It’s said “success” is when preparation meets opportunity and Justin Hunte’s career is a result of strategically ordered steps and an unwavering dedication to greatness. Hunte gives his advice for an effortless career transition and the importance of incremental growth.
Before Justin Hunte was one of the most influential journalists in music, he worked on Wall Street as a Vice President of Investment Banking for Bank of America Merrill Lynch. Inspired by the lyrical progressiveness of Chicago rapper Lupe Fiasco, Hunte began emailing friends about the Grammy Nominated artist’s transformative rhymes.
After almost a year later, Hunte’s friend set up a blog for him so he could streamline his emailed content. His first site was called TheQuoteable.com where he fell in love with the art of conversation and covering the culture.
Thereafter, Hunte made the strategic decision to quit his job and pursue blogging full time. He shares this advice for aspiring bloggers on preparing for a freelancer’s lifestyle. “Creatively, I had to consider if what I blogged about was competitive to what I was reading? In my case I found that it wasn’t always better than but it wasn’t always worse than which made me feel like there might be a place for me. Creatively, I felt confident.”
He continues, “At the same time I got all of my finances in order. If you’re going to take a risk, be as prepared as possible should difficult obstacles arise. How do you fund your lifestyle doing something you love when there’s no sector in entertainment that doesn’t start off with people working for free? You need financial footing. For me it was imperative that I could spend one hundred percent of my time writing about rap. Otherwise I wouldn’t be able to take full advantage of all of the things New York City had to offer.”

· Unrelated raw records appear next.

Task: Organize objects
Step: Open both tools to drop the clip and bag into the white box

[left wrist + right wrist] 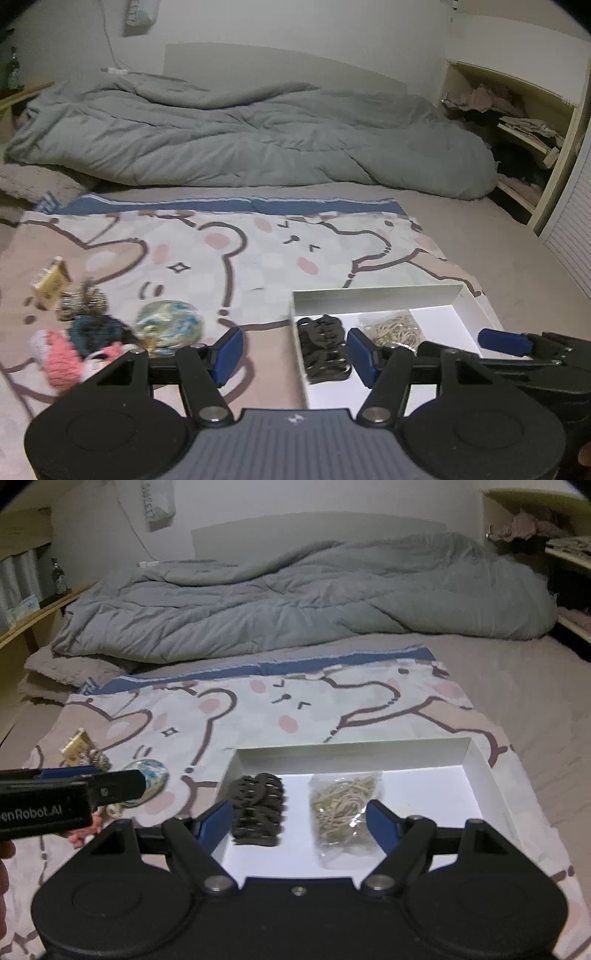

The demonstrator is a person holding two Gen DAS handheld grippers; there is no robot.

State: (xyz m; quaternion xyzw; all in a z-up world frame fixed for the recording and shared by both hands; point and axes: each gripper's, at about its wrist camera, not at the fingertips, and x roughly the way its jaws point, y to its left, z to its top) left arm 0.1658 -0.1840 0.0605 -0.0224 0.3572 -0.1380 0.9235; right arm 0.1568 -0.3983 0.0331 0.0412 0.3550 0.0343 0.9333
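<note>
- Black hair clip (257, 814) lies in the white box (476, 775), at 9 o'clock of the band bag (345, 812), long axis running 12-to-6.
- Both grippers, left (295, 354) and right (295, 823), tilt down; jaws wide, empty.

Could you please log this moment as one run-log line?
left hand-held gripper: open, empty | right hand-held gripper: open, empty | white box: black hair claw, rubber-band bag inside | pile: outside
</note>
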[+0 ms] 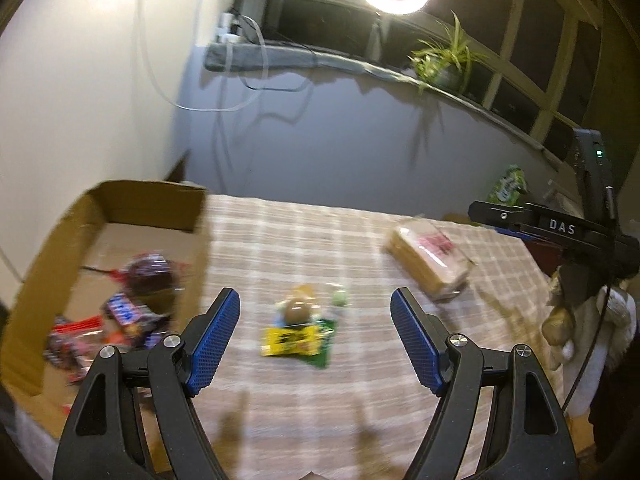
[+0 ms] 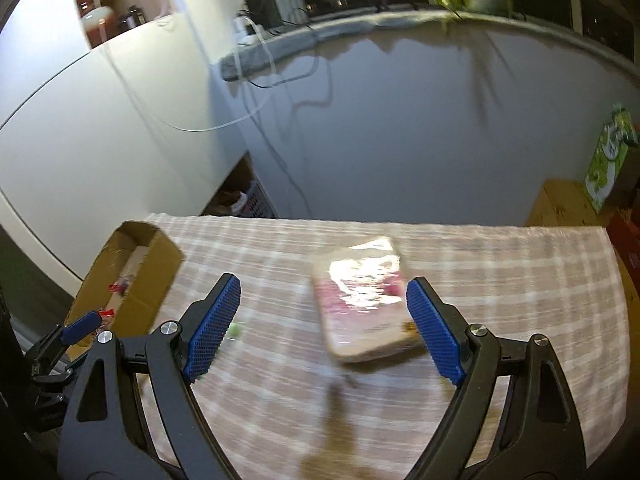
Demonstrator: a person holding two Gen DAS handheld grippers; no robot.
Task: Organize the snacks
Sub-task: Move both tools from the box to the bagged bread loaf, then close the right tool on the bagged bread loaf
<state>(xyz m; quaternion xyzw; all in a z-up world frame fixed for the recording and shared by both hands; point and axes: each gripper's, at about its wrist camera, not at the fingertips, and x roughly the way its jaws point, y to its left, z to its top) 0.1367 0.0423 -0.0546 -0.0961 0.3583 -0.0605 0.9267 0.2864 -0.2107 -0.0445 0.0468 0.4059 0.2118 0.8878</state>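
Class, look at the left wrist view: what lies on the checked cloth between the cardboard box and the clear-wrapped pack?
A small cluster of snacks, topped by a yellow packet, lies between the cardboard box and the wrapped pack; otherwise bare checked cloth. The left wrist view shows it.

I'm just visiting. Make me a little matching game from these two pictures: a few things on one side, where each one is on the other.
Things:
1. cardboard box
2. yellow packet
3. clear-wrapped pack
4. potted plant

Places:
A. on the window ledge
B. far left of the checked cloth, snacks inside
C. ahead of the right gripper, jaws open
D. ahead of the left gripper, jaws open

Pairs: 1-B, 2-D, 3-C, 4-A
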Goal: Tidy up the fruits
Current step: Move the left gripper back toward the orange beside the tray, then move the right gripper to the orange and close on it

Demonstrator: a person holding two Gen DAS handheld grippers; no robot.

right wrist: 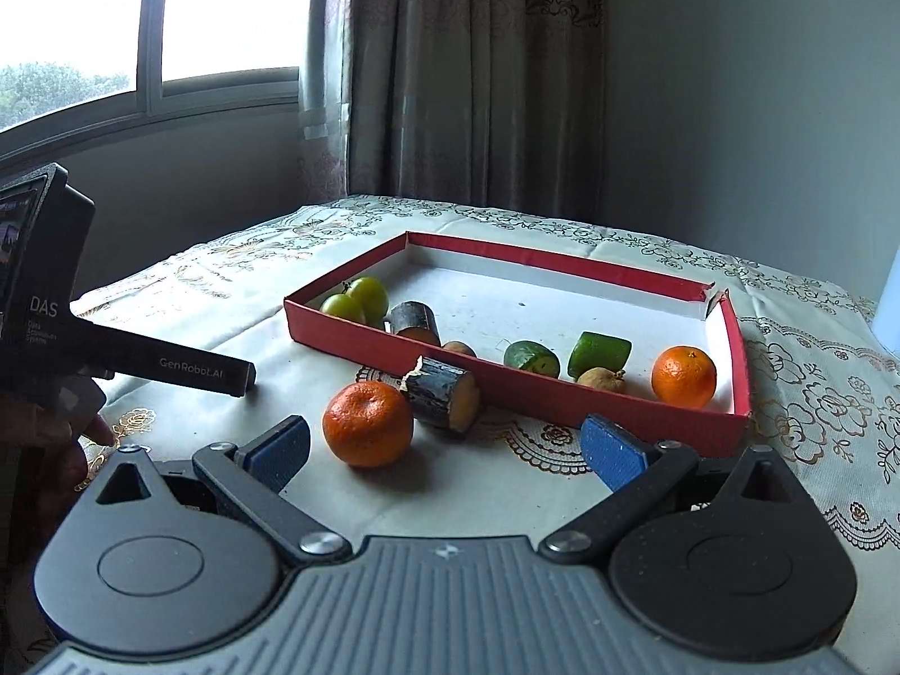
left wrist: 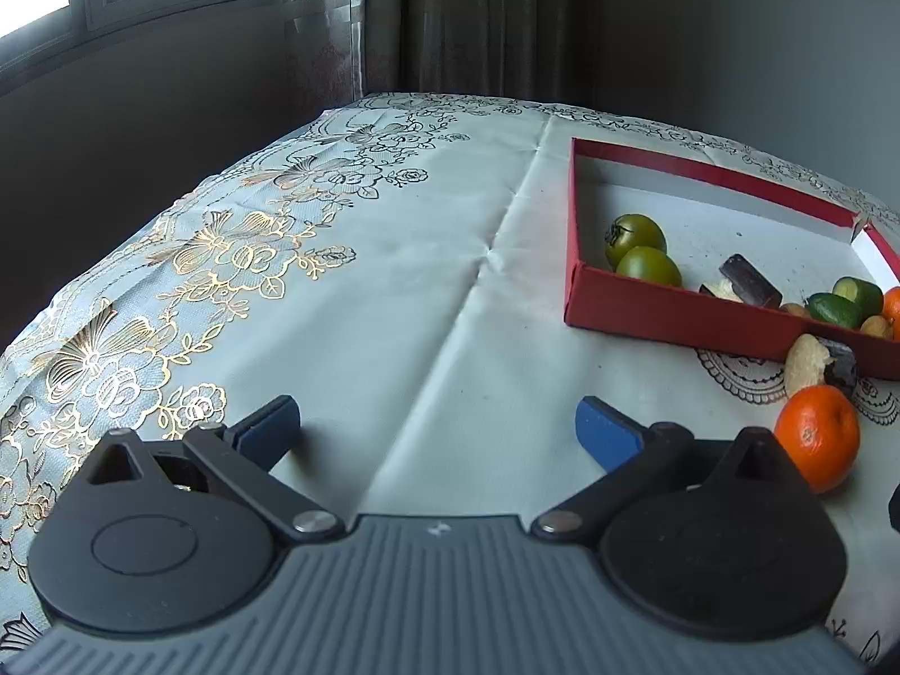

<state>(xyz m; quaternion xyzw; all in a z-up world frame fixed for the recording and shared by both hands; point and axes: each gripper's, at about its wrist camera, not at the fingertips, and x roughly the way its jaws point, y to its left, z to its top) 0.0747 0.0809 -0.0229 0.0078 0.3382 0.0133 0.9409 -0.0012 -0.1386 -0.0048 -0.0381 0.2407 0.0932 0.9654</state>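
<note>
Right wrist view: the left gripper (right wrist: pixel 140 360) is seen side-on at the left edge. "GenRobot.AI" is printed in pale letters along its dark finger (right wrist: pixel 191 376). "DAS" is printed larger on its black body (right wrist: pixel 44 308), with smaller lines beneath that are too small and blurred to be read. A screen (right wrist: pixel 14 236) on the same body shows content that cannot be made out.

Left wrist view: no text, number or sign is legible. Nothing readable is seen on the red box (right wrist: pixel 506 388) or the desk cloth (right wrist: pixel 815 394).
</note>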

In 2009 Hunte met Wes Jackson, Founder and President of Brooklyn Bodega, the organization that produces the Brooklyn Hip-Hop Festival, which is one of the largest Hip-Hop cultural events in New York City. Instead of researching the artists that were performing at the “Show & Prove” MC competition, Hunte thoroughly researched Jackson and went to the event with the intention of meeting him and securing an opportunity to write for his website. His plan was a success. Hunte would eventually go on to become the Editor-In-Chief of BrooklynBodega.com
Two days after meeting Jackson, Hunte saw a post on HipHopDX mentioning the Editor-In-Chief at the time, Jake Paine and Steve “Raze” Julien (Executive VP, Multimedia & Digital Content for AllHipHop.com) were going to be at a new artist showcase in Newark, New Jersey. Unbeknownst to Hunte this was a prime example of the perseverance necessary to be a leader. He didn’t allow the commute from New York to New Jersey in a blizzard, the $50 event cover charge or what seemed like an infinite wait dissuade him from meeting Jake Paine. “I had this approach that I wanted to interview him for The-Quotable, hopefully my questions would be so great that he’d be impressed, we’d establish a relationship and he’d give me the opportunity to pitch stories for HipHopDX and it worked. A month after meeting Jackson and Paine, I had bylines in two of the biggest publications.”
For the next three years Hunte freelanced for HipHopDX where he developed as a writer, covering as many events and new artists showcases possible while continuing to nurture his relationship with Paine. “He’s my mentor. That’s one of the most important relationships I have. Jake and Wes are the first two people to really give me a consistent opportunity with brands that have weight to them. When you get that type of opportunity you do everything you can to preserve the relationship. You don’t want to fuck up the co-sign.” When Paine stepped down, the Founder and CEO of HipHopDX, Tommy Cherian, agreed that Hunte would be the best person to take over and run the publication. “It’s my first dream job in a series of dream jobs.”